Continuum robots for multi-scale motion: Micro-scale motion through equilibrium modulation

Abstract

Existing robots for multi-scale motion (MSM) are unsuitable for micro-surgery in deep surgical sites where miniaturization and traversal of often tortuous anatomical passageways is required. Also, new emerging surgical paradigms for natural orifice surgery and image-based diagnosis and guidance at the micro-scale level promise to provide accurate verification of tumor resection margins.
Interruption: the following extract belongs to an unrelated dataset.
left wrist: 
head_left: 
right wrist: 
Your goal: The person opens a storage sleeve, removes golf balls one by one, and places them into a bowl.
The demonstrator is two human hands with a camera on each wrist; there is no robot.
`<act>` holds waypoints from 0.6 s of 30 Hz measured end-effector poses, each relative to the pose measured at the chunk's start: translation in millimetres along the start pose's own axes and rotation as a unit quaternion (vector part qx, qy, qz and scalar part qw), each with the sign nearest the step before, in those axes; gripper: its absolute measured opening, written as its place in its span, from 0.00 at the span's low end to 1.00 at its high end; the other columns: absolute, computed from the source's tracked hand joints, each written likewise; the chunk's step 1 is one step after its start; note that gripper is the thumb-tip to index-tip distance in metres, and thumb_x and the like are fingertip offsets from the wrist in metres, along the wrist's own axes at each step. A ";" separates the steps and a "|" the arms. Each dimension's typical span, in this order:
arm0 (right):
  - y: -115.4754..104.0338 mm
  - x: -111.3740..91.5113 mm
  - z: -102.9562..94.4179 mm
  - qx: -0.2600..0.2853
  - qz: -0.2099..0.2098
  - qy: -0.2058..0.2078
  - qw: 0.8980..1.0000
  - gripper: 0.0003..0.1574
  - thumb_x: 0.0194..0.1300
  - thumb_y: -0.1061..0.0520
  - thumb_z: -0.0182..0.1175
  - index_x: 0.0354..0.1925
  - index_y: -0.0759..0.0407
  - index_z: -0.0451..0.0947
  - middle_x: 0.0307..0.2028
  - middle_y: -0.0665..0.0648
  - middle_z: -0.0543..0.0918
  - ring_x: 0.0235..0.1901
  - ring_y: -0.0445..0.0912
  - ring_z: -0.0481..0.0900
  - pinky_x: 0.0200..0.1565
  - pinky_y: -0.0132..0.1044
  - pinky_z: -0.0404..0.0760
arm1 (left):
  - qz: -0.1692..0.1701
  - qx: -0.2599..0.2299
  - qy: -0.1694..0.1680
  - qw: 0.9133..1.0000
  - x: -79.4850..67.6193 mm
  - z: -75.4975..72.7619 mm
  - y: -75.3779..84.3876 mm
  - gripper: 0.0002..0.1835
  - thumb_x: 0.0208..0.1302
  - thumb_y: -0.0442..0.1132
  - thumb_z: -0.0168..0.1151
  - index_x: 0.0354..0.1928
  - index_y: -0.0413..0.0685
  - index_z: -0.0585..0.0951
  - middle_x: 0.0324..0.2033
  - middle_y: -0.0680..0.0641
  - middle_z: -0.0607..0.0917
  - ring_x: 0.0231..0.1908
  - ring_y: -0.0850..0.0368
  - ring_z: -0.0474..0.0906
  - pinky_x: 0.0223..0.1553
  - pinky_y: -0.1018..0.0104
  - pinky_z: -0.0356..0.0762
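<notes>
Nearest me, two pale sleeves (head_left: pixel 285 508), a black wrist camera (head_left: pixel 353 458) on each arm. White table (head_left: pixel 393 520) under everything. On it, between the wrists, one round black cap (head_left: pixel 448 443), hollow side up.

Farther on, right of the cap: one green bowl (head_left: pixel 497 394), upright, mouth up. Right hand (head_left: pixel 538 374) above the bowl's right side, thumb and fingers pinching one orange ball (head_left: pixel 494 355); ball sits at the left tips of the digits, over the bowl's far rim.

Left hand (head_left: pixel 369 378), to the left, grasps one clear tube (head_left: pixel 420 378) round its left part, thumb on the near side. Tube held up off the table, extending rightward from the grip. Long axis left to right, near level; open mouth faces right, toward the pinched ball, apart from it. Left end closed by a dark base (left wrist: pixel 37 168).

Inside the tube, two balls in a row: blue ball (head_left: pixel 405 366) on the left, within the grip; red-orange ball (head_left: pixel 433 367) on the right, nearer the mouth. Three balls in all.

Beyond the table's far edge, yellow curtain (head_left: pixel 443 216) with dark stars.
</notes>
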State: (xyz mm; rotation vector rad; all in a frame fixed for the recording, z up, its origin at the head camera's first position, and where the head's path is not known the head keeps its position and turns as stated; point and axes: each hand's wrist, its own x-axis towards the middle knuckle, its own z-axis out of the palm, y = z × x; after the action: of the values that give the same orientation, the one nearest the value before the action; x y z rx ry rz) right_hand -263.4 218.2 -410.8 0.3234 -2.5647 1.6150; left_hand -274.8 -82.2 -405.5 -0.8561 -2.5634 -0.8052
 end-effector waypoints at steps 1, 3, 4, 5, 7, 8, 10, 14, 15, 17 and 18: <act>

To overcome the limitations of current robot architectures, and to enable image-based biopsy and micro-surgery in confined spaces, we present a new concept of continuum robots with equilibrium modulation (CREM). CREM robots are a modification of multi-backbone continuum robots that achieve micro-motion by using indirect actuation through modulation of their static equilibrium by change of the distribution of their cross-sectional flexural rigidity. As a first step towards modeling the micro-scale kinematics of these robots, solutions for micro-motion tracking are presented and verified to achieve tracking accuracies of better than 2μm. Preliminary evaluation of the micro-motion capabilities of a first prototype demonstrates motion resolutions at 1μm level and hysteresis of less than 10μm — despite the use of inexpensive actuators with significant backlash. Finally, a demonstration of a first effort at integrating such a robot with a custom-made optical coherence tomography (OCT) probe is presented.